For Windows instructions, see https://hpc.nih.gov/docs/tunneling           

[user@cn3144]$ cd /lscratch/$SLURM_JOB_ID
[user@cn3144]$ module load jupyter
[user@cn3144]$ cp ${JUPYTER_TEST_DATA:-none}/* .
[user@cn3144]$ ls -lh
total 196K
-rw-r--r-- 1 user group 7.8K Oct  1 14:31 Pokemon.csv
-rw-r--r-- 1 user group 186K Oct  1 14:31 Seaborn_test.ipynb

[user@cn3144]$ jupyter kernelspec list
Available kernels:
  python3          /usr/local/Anaconda/envs/jupyter/lib/python3.6/site-packages/ipykernel/resources
  bash             /usr/local/Anaconda/envs/jupyter/share/jupyter/kernels/bash
  calysto_xonsh    /usr/local/Anaconda/envs/jupyter/share/jupyter/kernels/calysto_xonsh
  ir35             /usr/local/Anaconda/envs/jupyter/share/jupyter/kernels/ir35
  py2.7            /usr/local/Anaconda/envs/jupyter/share/jupyter/kernels/py2.7
  py3.5            /usr/local/Anaconda/envs/jupyter/share/jupyter/kernels/py3.5
  py3.6            /usr/local/Anaconda/envs/jupyter/share/jupyter/kernels/py3.6
  xonsh            /usr/local/Anaconda/envs/jupyter/share/jupyter/kernels/xonsh

In the example show here I will use the port reserved by sinteracive (33327).
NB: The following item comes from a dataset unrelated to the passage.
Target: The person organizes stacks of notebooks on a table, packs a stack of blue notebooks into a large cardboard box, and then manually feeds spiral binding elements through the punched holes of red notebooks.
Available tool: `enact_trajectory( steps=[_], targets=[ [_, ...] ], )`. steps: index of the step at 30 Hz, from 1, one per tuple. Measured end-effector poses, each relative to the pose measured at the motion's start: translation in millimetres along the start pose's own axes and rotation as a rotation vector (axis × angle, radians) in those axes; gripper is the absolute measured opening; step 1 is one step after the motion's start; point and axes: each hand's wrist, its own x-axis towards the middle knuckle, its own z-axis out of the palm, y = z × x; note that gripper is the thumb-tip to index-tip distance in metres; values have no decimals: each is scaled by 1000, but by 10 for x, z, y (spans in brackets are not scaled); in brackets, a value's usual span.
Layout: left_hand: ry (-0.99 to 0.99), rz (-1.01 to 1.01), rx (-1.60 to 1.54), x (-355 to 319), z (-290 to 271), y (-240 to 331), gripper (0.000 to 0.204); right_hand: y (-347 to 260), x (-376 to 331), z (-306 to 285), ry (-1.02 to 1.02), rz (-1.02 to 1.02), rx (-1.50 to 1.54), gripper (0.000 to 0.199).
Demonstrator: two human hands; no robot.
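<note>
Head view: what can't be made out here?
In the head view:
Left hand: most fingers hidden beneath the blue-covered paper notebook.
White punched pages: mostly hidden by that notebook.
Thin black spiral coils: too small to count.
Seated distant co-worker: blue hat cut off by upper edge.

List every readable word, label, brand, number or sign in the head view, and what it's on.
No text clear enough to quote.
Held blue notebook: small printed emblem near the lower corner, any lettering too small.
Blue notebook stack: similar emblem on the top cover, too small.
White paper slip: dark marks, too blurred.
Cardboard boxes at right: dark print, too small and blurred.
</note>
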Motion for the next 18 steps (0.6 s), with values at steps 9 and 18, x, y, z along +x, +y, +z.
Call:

Please substitute the port number with the number actually set up by sinteractive. Note that environment variable $PORT1 is available for convenience.

[user@cn3144]$ jupyter notebook --ip localhost \ # or jupyter lab or jupyter console
                        --port $PORT1 \ # The port must be unique to avoid clashing with other users
                        --no-browser  # We're not running the browser on the compute node!
[I 12:48:25.645 NotebookApp] [nb_conda_kernels] enabled, 20 kernels found
[I 12:48:26.053 NotebookApp] [nb_anacondacloud] enabled
[I 12:48:26.077 NotebookApp] [nb_conda] enabled
[I 12:48:26.322 NotebookApp] ✓ nbpresent HTML export ENABLED
[W 12:48:26.323 NotebookApp] ✗ nbpresent PDF export DISABLED: No module named nbbrowserpdf.exporters.pdf
[I 12:48:26.330 NotebookApp] Serving notebooks from local directory: /spin1/users/user
[I 12:48:26.330 NotebookApp] 0 active kernels 
[I 12:48:26.330 NotebookApp] The Jupyter Notebook is running at: http://localhost:33327/?token=xxxxxxxxxx
[I 12:48:26.331 NotebookApp] Use Control-C to stop this server and shut down all kernels (twice to skip confirmation).
[C 12:48:26.333 NotebookApp] 
    
    Copy/paste this URL into your browser when you connect for the first time,
    to login with a token:
        http://localhost:33327/?token=xxxxxxxxxx

Keep this open for as long as you're using your notebook.

For documentation on how to connect a tunnel from your computer to the tunnel on biowulf see our tunneling documentation.